EXERCISE BRIEF: Your answer should be the line containing "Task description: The" and each line after it through the end of the data below, repeated exactly.

THE DATA:
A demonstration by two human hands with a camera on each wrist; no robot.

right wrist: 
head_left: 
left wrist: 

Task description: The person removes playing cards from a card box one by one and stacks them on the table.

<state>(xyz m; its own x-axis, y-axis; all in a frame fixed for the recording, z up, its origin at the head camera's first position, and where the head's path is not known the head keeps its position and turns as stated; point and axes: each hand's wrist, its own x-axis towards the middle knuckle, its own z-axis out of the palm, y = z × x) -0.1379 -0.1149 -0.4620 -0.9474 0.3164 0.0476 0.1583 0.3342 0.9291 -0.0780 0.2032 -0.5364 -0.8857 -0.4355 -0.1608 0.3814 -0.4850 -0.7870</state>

ANSWER TO THIS EXERCISE:
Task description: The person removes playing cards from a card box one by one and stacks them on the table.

<state>(xyz m; its own x-axis, y-axis; all in a frame fixed for the recording, z up, its origin at the head camera's first position, and where the head's path is not known the head keeps its position and turns as stated; point and axes: each hand's wrist, its own x-axis towards the middle knuckle, its own z-axis out of the palm, y = z × x) -0.1379 -0.1149 -0.4620 -0.9474 0.3164 0.0476 0.1583 0.3342 0.9291 -0.0780 0.2032 -0.5364 -0.8857 -0.4355 -0.1608 0.3814 -0.4850 -0.7870</state>

This exercise has been answered in full.